◆ Problem: Please restate verbatim the lines that open the listing below, ending with the line in which "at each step" occurs.

◆ Supplied data:
▬▬▬▬▬▬▬▬▬▬
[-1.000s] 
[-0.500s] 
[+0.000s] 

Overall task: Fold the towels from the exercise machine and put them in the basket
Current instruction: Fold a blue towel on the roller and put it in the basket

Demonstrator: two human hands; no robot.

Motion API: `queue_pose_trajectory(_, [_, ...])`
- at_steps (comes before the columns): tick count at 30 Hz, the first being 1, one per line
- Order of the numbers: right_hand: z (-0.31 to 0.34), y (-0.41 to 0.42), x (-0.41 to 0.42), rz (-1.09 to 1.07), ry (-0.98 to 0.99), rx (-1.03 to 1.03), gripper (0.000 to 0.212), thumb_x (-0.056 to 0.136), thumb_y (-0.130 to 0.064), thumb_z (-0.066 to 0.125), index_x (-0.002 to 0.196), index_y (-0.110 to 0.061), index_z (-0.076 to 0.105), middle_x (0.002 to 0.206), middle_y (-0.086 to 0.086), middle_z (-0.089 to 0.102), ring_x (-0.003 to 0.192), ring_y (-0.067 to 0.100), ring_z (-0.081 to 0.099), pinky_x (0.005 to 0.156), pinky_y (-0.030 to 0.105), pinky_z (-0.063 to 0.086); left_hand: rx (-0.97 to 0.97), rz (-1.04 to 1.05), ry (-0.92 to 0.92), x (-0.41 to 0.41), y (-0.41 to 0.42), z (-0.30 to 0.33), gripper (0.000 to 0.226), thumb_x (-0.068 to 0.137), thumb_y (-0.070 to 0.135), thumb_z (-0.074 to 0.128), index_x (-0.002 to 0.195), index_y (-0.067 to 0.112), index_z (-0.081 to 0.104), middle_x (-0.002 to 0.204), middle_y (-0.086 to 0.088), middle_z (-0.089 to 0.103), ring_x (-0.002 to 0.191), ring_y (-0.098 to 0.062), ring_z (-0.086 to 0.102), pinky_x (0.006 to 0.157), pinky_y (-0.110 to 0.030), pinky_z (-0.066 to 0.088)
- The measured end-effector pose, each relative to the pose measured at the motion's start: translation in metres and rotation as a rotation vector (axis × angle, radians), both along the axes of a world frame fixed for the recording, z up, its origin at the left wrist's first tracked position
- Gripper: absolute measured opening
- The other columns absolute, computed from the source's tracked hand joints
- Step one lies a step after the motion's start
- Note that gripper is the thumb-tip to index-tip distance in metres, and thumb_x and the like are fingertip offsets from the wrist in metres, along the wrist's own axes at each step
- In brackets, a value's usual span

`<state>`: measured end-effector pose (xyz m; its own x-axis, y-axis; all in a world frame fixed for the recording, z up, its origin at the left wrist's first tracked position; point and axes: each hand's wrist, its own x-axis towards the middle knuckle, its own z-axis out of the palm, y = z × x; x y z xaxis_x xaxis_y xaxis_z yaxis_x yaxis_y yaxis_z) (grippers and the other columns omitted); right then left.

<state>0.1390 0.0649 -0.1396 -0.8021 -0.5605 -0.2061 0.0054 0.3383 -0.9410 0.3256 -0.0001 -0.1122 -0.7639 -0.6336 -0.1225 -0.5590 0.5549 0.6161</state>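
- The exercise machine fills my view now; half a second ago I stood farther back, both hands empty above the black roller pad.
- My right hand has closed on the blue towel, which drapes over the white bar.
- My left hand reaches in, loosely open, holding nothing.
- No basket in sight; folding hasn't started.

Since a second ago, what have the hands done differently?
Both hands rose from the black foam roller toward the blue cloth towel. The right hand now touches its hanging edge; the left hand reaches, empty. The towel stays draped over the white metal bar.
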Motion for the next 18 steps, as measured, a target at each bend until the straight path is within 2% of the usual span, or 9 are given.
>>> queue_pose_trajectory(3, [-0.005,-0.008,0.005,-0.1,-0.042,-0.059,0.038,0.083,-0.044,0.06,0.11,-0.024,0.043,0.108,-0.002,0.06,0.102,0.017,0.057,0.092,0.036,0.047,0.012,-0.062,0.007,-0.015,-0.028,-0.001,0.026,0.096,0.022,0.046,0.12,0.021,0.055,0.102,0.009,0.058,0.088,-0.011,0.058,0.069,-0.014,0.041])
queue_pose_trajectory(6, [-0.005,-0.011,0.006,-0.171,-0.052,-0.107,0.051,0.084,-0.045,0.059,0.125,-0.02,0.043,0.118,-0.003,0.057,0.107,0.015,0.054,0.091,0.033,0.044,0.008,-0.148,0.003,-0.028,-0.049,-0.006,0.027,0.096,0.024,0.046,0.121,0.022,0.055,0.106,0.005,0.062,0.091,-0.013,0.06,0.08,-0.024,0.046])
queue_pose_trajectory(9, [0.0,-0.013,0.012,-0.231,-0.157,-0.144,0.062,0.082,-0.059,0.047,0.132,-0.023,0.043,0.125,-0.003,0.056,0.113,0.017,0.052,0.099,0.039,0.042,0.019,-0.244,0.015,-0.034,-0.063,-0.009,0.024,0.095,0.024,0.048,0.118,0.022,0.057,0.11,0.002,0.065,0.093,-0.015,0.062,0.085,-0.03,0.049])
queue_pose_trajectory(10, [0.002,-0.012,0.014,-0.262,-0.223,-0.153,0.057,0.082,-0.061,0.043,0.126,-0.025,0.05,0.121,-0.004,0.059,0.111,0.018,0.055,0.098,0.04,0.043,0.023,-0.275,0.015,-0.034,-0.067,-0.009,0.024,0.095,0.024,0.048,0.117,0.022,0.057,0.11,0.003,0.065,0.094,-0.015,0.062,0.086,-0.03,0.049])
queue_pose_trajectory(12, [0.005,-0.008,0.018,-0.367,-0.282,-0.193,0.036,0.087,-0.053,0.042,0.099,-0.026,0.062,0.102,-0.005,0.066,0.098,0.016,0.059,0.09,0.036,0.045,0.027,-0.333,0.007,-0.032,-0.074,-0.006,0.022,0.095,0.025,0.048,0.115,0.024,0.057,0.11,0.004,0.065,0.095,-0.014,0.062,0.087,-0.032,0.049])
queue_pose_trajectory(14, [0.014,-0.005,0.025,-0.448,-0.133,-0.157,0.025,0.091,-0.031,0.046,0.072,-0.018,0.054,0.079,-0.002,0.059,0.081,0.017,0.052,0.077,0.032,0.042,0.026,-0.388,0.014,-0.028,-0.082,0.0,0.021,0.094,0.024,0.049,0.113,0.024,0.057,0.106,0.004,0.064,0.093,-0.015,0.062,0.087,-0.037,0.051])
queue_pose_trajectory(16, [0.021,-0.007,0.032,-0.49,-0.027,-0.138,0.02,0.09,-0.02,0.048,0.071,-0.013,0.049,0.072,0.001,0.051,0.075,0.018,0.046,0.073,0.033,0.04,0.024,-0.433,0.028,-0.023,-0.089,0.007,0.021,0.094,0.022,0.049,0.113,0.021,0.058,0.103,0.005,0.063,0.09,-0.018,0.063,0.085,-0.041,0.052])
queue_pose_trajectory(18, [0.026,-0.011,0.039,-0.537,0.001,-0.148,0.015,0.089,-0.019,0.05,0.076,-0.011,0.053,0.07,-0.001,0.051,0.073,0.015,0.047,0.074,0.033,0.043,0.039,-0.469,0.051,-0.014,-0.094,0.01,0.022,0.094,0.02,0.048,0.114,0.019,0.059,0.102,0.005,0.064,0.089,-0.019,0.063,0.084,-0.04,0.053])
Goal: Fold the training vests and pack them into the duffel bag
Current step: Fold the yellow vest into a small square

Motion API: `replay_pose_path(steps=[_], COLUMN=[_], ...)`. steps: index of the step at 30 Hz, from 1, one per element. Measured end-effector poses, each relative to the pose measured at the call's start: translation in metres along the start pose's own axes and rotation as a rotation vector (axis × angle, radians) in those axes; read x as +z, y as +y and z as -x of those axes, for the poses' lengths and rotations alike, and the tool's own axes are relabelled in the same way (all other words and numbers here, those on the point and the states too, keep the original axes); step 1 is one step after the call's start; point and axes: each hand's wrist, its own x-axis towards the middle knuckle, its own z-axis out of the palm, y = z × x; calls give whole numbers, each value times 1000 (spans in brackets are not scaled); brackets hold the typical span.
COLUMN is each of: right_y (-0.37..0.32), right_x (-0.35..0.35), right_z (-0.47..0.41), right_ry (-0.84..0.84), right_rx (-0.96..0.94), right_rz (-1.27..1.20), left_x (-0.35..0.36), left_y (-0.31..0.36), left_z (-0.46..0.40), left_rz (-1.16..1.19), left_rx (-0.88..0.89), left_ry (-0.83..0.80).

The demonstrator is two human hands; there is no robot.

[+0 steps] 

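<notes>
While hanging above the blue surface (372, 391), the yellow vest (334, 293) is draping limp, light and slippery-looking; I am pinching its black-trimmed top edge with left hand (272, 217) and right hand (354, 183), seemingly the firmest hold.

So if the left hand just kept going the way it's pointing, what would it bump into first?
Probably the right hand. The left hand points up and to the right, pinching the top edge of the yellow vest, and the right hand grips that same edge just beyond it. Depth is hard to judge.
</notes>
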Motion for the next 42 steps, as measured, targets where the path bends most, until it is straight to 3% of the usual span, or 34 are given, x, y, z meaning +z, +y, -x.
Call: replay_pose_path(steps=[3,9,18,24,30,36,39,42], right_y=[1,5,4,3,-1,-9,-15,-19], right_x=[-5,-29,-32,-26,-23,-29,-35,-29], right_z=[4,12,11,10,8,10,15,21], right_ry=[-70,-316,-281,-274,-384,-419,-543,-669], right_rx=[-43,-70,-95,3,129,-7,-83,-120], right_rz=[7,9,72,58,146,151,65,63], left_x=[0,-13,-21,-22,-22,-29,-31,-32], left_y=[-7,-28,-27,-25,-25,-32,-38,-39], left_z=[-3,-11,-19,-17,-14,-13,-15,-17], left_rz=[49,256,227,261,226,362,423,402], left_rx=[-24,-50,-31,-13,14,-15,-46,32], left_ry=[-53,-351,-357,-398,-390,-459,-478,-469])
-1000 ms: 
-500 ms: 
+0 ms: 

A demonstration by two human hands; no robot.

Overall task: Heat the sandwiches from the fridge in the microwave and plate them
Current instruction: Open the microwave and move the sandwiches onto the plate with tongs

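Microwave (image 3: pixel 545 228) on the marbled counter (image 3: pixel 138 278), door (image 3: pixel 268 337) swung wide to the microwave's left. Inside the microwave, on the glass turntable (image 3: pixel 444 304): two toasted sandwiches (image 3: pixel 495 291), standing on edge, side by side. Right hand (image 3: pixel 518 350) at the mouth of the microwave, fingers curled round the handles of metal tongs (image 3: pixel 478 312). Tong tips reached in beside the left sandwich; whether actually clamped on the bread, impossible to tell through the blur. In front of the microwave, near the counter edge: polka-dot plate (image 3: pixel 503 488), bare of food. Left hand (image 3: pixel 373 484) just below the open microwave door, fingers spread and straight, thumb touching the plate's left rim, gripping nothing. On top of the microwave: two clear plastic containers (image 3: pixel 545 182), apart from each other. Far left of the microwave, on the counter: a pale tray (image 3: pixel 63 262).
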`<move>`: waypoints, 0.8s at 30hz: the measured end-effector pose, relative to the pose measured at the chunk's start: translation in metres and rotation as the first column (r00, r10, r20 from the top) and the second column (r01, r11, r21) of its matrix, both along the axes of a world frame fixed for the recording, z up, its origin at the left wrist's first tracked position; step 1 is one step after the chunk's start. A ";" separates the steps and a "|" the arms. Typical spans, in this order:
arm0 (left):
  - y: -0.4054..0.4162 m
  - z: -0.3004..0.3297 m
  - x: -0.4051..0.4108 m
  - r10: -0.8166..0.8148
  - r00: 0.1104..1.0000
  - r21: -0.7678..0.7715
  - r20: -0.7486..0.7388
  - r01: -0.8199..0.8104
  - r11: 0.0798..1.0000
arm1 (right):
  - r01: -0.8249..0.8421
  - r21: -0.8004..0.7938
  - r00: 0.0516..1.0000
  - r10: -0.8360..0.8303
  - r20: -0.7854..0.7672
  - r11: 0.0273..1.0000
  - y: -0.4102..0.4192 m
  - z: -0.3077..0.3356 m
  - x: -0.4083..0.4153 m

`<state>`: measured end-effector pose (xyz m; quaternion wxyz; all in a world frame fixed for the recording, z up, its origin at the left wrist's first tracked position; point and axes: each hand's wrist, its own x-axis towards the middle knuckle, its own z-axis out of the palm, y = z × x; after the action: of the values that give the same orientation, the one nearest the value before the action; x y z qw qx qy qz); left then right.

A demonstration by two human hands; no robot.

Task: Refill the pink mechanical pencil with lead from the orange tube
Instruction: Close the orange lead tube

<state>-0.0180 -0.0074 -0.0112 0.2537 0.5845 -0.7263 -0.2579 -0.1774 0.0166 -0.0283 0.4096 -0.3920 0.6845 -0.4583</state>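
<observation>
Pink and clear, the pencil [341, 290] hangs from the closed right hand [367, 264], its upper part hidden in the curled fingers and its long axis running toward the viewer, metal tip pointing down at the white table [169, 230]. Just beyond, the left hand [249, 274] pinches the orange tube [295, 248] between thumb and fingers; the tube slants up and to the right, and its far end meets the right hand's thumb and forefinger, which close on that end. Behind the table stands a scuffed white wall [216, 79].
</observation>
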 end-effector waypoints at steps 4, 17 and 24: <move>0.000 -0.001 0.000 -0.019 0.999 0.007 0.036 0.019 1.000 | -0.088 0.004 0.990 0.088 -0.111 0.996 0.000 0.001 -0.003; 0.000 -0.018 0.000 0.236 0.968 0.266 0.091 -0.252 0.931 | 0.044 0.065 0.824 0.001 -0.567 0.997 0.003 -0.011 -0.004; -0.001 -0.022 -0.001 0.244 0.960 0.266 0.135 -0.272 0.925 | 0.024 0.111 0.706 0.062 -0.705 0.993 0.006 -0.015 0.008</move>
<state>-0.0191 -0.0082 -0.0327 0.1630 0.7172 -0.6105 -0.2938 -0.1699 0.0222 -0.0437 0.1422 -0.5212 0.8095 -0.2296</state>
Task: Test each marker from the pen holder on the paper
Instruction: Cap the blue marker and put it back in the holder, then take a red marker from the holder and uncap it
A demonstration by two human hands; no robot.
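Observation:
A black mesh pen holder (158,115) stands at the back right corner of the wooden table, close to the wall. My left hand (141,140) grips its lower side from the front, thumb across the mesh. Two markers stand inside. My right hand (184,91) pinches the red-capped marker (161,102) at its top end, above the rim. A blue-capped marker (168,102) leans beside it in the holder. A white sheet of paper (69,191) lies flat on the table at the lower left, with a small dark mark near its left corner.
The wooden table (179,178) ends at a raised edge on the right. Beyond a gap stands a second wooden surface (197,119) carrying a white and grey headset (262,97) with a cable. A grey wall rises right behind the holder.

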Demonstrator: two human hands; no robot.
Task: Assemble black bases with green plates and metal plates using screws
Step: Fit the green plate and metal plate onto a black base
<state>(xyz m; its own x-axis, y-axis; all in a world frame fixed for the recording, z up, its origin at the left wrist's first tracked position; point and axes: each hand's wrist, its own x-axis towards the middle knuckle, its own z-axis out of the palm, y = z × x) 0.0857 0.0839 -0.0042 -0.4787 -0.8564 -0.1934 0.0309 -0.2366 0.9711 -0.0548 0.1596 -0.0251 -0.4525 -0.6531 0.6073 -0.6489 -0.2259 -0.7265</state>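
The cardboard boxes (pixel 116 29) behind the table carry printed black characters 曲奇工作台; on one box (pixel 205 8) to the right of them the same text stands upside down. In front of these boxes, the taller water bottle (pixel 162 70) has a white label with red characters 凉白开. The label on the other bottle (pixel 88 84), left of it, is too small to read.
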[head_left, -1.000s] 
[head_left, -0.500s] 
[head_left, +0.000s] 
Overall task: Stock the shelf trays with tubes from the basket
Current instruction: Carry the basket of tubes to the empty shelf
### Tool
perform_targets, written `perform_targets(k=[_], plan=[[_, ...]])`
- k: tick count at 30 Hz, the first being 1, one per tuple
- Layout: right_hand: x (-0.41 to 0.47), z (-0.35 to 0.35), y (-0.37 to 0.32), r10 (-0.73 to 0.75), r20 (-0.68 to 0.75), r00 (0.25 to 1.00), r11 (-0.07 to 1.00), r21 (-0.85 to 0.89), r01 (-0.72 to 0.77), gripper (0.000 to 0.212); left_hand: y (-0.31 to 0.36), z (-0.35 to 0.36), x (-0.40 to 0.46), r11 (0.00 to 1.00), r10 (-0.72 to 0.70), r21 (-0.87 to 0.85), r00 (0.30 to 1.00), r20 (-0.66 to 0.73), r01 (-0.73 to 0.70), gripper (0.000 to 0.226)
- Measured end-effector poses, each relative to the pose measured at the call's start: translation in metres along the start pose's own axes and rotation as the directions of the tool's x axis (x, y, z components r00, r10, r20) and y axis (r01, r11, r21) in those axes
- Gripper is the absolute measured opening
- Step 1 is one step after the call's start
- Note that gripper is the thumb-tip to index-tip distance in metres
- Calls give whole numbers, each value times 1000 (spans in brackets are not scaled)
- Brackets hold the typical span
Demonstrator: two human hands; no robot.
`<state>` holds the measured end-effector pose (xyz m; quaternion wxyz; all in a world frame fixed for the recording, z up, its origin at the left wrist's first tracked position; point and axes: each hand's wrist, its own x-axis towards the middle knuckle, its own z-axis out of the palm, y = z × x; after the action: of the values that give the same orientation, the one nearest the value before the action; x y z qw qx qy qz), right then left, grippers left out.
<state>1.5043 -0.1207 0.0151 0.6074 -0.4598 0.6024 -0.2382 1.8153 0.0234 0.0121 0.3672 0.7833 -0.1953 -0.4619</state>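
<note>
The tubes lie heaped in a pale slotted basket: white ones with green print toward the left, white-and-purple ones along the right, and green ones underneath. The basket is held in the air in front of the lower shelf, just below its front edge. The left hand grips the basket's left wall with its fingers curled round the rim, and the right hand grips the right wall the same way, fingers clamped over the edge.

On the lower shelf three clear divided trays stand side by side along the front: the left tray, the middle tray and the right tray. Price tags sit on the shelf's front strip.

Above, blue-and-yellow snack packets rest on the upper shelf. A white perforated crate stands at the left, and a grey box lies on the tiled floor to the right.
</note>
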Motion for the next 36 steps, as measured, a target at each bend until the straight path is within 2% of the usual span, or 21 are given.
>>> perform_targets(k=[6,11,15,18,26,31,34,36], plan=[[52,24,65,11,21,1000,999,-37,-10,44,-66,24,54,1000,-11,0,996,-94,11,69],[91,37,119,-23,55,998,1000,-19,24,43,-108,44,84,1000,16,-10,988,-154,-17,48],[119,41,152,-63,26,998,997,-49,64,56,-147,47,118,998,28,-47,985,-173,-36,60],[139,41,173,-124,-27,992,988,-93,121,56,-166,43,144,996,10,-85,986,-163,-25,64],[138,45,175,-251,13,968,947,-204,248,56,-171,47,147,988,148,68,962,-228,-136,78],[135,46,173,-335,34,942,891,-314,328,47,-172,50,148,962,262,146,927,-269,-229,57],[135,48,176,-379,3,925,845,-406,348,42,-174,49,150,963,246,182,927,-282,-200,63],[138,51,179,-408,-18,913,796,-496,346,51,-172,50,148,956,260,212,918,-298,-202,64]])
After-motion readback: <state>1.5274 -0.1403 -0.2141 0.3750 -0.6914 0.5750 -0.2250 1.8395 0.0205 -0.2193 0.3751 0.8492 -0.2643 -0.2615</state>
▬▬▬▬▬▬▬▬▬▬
◆ Answer area:
[-1.000s] 
[-0.500s] 
[+0.000s] 

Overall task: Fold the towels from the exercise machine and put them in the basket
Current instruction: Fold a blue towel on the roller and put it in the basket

Demonstrator: two human hands; no robot.

Motion API: `queue_pose_trajectory(_, [_, ...])`
- at_steps (comes before the columns): tick count at 30 Hz, the first being 1, one per line
- Order of the numbers: right_hand: z (-0.31 to 0.34), y (-0.41 to 0.42), x (-0.41 to 0.42), rz (-1.09 to 1.07), ry (-0.98 to 0.99), rx (-1.03 to 1.03), gripper (0.000 to 0.212), thumb_x (-0.056 to 0.136), thumb_y (-0.130 to 0.064), thumb_z (-0.066 to 0.125), index_x (-0.002 to 0.196), index_y (-0.110 to 0.061), index_z (-0.076 to 0.105), middle_x (0.002 to 0.206), middle_y (-0.086 to 0.086), middle_z (-0.089 to 0.102), ring_x (-0.003 to 0.192), ring_y (-0.067 to 0.100), ring_z (-0.081 to 0.099), pinky_x (0.005 to 0.156), pinky_y (-0.030 to 0.105), pinky_z (-0.063 to 0.086); left_hand: rx (-0.97 to 0.97), rz (-1.04 to 1.05), ry (-0.92 to 0.92), x (-0.41 to 0.41), y (-0.41 to 0.42), z (-0.30 to 0.33), gripper (0.000 to 0.226), thumb_x (-0.068 to 0.137), thumb_y (-0.070 to 0.135), thumb_z (-0.074 to 0.128), index_x (-0.002 to 0.195), index_y (-0.067 to 0.112), index_z (-0.081 to 0.104), middle_x (-0.002 to 0.204), middle_y (-0.086 to 0.088), middle_z (-0.089 to 0.103), ring_x (-0.002 to 0.191), ring_y (-0.098 to 0.062), ring_z (-0.086 to 0.102), pinky_x (0.006 to 0.157), pinky_y (-0.110 to 0.030), pinky_z (-0.066 to 0.088)
- The measured end-effector pose, each relative to the pose measured at the motion's start: translation in metres and rotation as a rotation vector (axis × angle, radians), both along the axes of a world frame fixed for the recording, z up, its origin at the left wrist's first tracked position
- Gripper: absolute measured opening
- The other columns absolute, computed from the source's tracked hand joints
- Step one lies a step after the motion's start
- Note that gripper is the thumb-tip to index-tip distance in metres, and thumb_x and the like are fingertip offsets from the wrist in metres, along the wrist's own axes at each step

Reply complete, and nothing else is required.